The offer for the iron-on transfers. I believe I ordered than one set of these.

There also was the Dinky die-cast USS Enterprise, for which I lost the shuttlecraft one day and was crushed never to recover it; toy utility belts and various cheap “ray guns” that came in Trek packaging despite looking like nothing on the show; some cool walkie-talkies; and the Mego dolls, or “action figures” as they would soon be called. I remember having quite a few of those, including a few hard-to-get ones (at least in Canada) that my parents brought back from a trip to the U.S. And I was lucky enough to get the Enterprise bridge playset with the cool transporter function for Christmas.

Die-cast USS Enterprise vehicle with shuttlecraft. It also had disks you put in the saucer and when you turned the bridge they’d fire out the front. The USS Enterprise bridge playset from Mego was made of printed heavy cardboard with a vinyl coating on it. The chair and helm were very cheap. But the real attraction was the transporter. You’d put a figure in on side, spin the top and then press the right button to stop it on the other side and it emulated the look of the show! They used the same thing for the tornado in the Wizard of Oz set my sister had. The Mego Star Trek Walkie Talkies were pretty cool. They were much bigger than the ones on the show, but they did work reasonably well. These cheap utility belt toy sets were common in the 1970s, though this was easily the best, with accurate looking versions of the phaser, communicator and tricorder.

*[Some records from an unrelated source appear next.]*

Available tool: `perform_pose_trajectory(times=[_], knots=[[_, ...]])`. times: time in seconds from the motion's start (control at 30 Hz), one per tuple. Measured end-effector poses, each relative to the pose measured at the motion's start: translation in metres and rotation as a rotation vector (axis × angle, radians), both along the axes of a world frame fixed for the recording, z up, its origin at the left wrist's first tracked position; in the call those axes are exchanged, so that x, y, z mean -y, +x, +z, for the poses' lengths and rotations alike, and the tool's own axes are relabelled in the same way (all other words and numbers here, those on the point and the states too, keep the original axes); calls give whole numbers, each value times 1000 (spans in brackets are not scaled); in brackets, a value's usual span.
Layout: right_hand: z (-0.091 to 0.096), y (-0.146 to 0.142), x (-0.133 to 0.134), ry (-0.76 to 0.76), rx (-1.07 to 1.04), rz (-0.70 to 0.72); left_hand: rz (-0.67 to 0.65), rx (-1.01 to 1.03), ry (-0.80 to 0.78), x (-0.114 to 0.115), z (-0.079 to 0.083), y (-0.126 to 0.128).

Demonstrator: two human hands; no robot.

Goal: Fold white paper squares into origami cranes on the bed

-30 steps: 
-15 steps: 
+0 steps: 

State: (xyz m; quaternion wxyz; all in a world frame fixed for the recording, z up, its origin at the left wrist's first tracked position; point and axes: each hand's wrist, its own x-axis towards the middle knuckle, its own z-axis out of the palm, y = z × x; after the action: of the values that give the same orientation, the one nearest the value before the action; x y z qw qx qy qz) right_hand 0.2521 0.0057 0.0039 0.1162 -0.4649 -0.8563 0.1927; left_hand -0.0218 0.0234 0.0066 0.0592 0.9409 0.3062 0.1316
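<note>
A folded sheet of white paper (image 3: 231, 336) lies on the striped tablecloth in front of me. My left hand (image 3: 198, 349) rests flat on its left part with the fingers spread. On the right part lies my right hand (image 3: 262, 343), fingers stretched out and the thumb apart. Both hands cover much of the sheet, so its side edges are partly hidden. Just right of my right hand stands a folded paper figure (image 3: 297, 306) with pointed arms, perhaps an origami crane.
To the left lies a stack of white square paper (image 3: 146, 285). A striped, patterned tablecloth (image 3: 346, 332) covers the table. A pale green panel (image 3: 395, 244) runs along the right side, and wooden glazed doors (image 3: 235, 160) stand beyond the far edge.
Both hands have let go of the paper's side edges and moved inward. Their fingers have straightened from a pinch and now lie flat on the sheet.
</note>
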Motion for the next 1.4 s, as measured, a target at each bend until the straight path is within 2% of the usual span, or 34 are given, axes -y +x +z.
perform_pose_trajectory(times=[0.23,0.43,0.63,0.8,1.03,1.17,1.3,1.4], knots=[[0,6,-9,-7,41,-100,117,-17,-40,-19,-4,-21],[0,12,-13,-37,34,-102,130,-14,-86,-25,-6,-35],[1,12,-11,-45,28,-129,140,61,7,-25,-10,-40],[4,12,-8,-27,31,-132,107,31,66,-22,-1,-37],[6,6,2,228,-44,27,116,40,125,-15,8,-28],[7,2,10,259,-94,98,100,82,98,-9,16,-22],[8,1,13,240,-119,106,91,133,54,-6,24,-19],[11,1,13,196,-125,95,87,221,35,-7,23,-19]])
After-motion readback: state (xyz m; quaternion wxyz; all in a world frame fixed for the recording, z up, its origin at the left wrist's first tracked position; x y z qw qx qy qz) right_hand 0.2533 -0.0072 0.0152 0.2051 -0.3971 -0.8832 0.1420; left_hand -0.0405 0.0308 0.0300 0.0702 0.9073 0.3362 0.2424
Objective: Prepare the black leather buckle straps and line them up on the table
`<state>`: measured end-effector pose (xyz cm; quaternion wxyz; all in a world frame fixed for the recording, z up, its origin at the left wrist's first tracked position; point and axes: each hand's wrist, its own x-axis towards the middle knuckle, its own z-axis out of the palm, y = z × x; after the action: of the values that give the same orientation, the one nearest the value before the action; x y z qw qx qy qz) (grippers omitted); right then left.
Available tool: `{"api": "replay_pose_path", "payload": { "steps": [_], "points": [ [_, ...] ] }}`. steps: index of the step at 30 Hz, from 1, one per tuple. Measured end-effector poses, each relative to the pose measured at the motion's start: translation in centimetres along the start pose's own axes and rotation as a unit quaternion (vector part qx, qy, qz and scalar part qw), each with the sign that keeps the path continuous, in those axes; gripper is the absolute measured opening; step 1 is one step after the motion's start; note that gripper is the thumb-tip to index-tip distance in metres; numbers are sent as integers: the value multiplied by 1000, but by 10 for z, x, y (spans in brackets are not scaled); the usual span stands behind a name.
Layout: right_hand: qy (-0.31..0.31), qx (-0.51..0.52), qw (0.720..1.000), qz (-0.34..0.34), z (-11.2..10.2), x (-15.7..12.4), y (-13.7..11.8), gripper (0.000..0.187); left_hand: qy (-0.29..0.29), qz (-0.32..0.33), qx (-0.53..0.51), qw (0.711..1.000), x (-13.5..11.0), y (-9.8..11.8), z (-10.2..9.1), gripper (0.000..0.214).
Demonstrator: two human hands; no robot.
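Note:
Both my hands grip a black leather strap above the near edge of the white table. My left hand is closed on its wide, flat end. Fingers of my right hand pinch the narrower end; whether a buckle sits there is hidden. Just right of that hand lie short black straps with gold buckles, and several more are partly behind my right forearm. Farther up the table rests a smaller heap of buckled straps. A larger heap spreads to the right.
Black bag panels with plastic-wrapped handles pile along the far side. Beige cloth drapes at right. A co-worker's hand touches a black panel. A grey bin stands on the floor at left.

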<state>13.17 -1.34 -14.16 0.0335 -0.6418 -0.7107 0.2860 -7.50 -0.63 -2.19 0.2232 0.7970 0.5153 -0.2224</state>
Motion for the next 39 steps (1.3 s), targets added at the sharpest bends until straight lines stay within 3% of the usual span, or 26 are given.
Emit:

But time moves on, and a cooler space show came along the next year: Space: 1999. That was what my friends and I were all into in 1976-77, with season two episodes airing weekly on the CBC on Saturday afternoons, to be followed by a couple of curling matches and, hopefully, a good cartoon from the NFB before Hockey Night in Canada came on at 6 p.m. I was wearing my Space: 1999 costume, in fact, the night my parents shoveled us all in the car at the end of the school year to go to the drive-in and see a new movie called Star Wars. (That’s a whole other story.)

Back cover ad that appeared on August 1979 issues of Marvel comics. Note the shared screenplay credit for Gene Roddenberry and Harold Livingston. This scan was from a copy of X-Men #124. This would have appeared on newsstands in April or May of 1979.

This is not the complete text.